On Tue, Mar 04, 2014 at 11:37:32AM -0600, William Harrington wrote:
> 
> On Mar 4, 2014, at 10:43 AM, Bruce Dubbs wrote:
> 
> > eudev wants gperf and gtk-doc.  We could add gperf to LFS and probably
> > do away with both gperf and the gudev build in BLFS.  gtk-doc needs
> > several other prerequisites and is not a candidate for LFS, but I  
> > don't
> > think that's needed.
> 
> In CLFS we use Eudev up to v 1.4 and that doesn't require gperf and  
> gtk-doc.
> 
> http://dev.gentoo.org/~blueness/eudev/
> 
> Grab the tarballs from there.
> 
> Sincerely,
> 
> William Harrington

 I've been using that version with LFS-7.5, so thanks for putting it
in clfs - much easier to find the released version by looking in
your book than by trying to find a working link from google ;-)
Unfortunately, like many github projects, eudev doesn't go out of its
way to point to released tarballs.  Also, I think I now use your
command switches.

 When systemd swallowed udev, I initially tried a separate
stand-alone udev, but eudev seems to have gained a sufficient number
of maintainers who are prepared to look at what is happening in
systemd and decide whether or not to use any of each change.  I
don't always agree with their judgement (specifically, they took
systemd's mysterious naming of the ethernet port), but it all seems
to work well enough.

 There was a suggestion in the past few months that 'tree' was
needed for the eudev testsuite, but it doesn't seem to add anything
for me so I've now dropped it.

 I built eudev in LFS-7.5 chroot like this:

1. it doesn't seem to need the symlinks for the blkid and uuid
headers, nor the library path.

2. create directories
install -dv /lib/{firmware,udev/devices/pts}

3. configure
./configure --prefix=/usr --sysconfdir=/etc \
 --with-rootprefix="" --libdir=/usr/lib \
 --with-firmware-path=/usr/lib/firmware \
 --with-rootlibdir=/lib --exec-prefix="/" \
 --enable-split-usr --enable-libkmod --enable-rule-generator \
 --disable-static --disable-introspection \
 --disable-gudev --disable-keymap

4. make : it looks as if multiple make works, at least in LFS
(I see that my rebuild in BLFS for gudev still has -j1, never got
around to confirming that -jN works there).

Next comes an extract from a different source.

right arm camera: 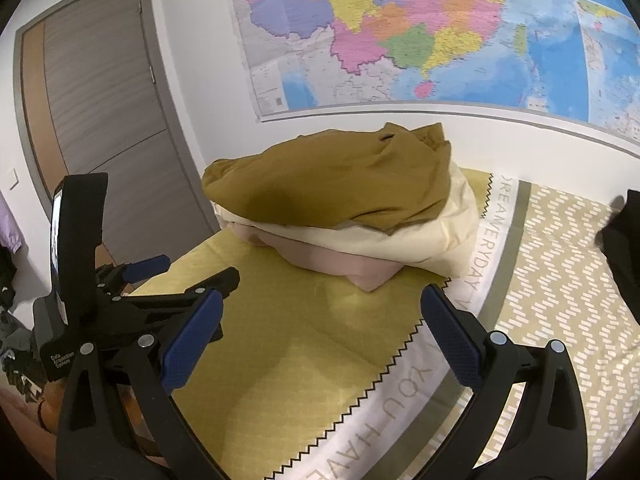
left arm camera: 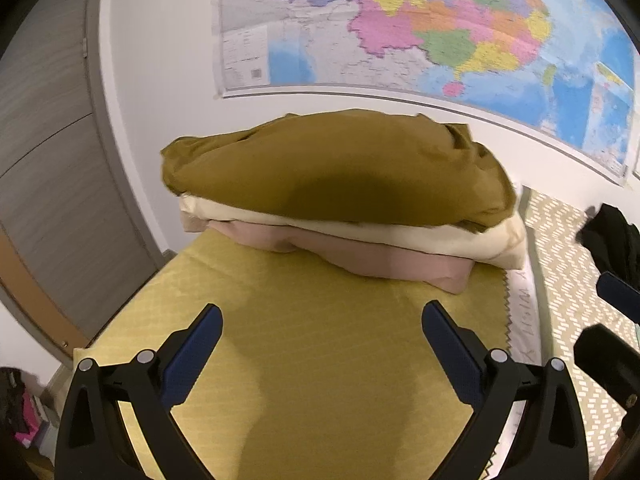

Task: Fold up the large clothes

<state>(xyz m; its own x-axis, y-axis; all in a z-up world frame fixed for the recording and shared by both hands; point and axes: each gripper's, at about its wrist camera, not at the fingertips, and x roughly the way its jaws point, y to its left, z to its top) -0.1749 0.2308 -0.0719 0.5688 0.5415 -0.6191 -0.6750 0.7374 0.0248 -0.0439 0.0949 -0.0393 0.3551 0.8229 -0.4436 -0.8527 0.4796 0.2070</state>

5. create directories to allow the tests to work in an empty system:
mkdir -pv /etc/udev/rules.d
mkdir -pv /lib/udev/rules.d

6. the tests:
make check

 This reports that both tests passed.  I am uncertain if the first
test actually does anything (its log is empty, even in BLFS - I found
a suggestion that Python was needed, but that made no difference),
unless python3 was what was meant (they are gentoo devs, so I guess
that is a possibility) but the second test is the old perl script of
135 tests which date back to udev.  Their detailed output is in
test/udev-test.pl.log, I find it reassuring to save that file.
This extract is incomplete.